Alosetron Approved for Treatment of Irritable Bowel Syndrome
In dose-ranging studies of alosetron, only women appeared to benefit from treatment. Thus, only women with diarrhea-predominant IBS were enrolled in efficacy studies of the drug. In these studies, alosetron proved superior to placebo in relieving the pain and discomfort associated with IBS. Alosetron also reduced stool frequency, improved stool consistency, and reduced the proportion of days with urgency.
In the clinical trials, constipation was reported by 25-30% of patients taking alosetron and prompted 10% of patients to stop taking the drug. Other adverse events occurred at similar frequencies with placebo and alosetron. Four cases of acute ischemic colitis were reported in alosetron-treated patients during the studies.

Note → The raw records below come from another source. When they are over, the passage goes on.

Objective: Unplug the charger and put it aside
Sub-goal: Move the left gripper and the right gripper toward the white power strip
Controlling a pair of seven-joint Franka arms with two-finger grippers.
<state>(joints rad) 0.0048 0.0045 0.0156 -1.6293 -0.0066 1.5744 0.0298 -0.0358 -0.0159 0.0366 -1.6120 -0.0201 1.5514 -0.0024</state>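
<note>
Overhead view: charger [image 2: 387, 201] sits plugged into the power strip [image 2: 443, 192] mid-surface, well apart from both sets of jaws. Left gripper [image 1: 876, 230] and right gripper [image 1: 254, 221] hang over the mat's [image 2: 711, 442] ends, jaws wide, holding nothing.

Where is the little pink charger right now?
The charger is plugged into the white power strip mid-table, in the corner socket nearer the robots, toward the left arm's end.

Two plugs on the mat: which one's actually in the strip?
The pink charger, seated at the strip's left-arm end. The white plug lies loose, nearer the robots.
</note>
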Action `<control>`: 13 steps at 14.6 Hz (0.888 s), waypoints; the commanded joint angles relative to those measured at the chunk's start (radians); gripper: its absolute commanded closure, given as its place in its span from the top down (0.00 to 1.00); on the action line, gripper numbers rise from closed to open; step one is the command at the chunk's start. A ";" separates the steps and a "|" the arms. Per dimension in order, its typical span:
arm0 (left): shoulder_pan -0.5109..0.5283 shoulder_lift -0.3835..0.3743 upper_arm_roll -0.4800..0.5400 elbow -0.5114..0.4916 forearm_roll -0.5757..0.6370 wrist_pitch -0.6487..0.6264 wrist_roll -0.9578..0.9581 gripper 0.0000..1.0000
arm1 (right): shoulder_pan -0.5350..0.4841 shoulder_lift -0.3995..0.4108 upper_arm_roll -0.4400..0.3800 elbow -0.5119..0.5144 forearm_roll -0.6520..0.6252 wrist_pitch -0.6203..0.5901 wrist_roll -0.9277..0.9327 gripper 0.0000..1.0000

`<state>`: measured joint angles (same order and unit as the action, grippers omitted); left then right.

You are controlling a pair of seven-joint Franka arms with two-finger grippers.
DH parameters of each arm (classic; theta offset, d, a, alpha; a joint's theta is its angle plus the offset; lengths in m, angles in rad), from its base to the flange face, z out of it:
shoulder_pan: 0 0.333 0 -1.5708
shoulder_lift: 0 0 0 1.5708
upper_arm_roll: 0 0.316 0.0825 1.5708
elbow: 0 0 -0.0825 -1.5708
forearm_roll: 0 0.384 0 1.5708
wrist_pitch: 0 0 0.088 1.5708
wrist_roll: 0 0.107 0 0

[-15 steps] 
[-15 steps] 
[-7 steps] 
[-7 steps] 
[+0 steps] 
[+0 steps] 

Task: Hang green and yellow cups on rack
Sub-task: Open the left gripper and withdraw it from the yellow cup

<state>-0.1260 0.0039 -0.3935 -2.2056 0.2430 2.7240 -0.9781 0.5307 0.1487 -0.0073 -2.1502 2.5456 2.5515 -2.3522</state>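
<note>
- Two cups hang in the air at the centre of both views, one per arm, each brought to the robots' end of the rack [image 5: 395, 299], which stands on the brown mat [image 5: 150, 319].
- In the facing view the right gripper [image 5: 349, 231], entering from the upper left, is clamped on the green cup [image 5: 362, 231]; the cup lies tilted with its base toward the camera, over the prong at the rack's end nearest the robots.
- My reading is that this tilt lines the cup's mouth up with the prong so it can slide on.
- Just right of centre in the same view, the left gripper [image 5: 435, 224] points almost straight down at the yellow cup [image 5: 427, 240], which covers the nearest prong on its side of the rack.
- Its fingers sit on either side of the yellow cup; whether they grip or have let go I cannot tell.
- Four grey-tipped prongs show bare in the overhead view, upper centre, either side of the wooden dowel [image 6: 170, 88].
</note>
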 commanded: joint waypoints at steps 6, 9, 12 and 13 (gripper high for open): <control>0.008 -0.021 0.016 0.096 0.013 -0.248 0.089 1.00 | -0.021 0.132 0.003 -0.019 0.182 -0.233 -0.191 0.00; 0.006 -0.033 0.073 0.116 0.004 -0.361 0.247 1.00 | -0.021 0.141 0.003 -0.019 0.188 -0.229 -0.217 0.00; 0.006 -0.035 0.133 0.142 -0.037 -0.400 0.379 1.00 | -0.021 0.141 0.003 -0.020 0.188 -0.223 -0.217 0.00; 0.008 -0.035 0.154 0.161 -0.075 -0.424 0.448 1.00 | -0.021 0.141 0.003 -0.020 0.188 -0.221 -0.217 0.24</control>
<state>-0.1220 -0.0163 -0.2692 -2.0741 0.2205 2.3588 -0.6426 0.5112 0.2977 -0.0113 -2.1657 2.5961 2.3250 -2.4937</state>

Alosetron is rapidly absorbed after oral administration, is 50-60% bioavailable, and has a terminal elimination half-life of about 1.5 hours. At least 13 metabolites have been detected. The metabolic pathways involve cytochrome P-450 (CYP) 2C9, 3A4, and 1A2, as well as non-CYP Phase I conversion reactions. Only about 6% of a dose is eliminated unchanged in the urine.
Alosetron does not appear to interfere with the clearance of drugs metabolized by the major CYP isoenzymes.
The recommended dosage of alosetron is 1 mg orally twice daily. Lotronex is supplied as 1-mg tablets in bottles of 60 and 120 and unit dose packages of 60.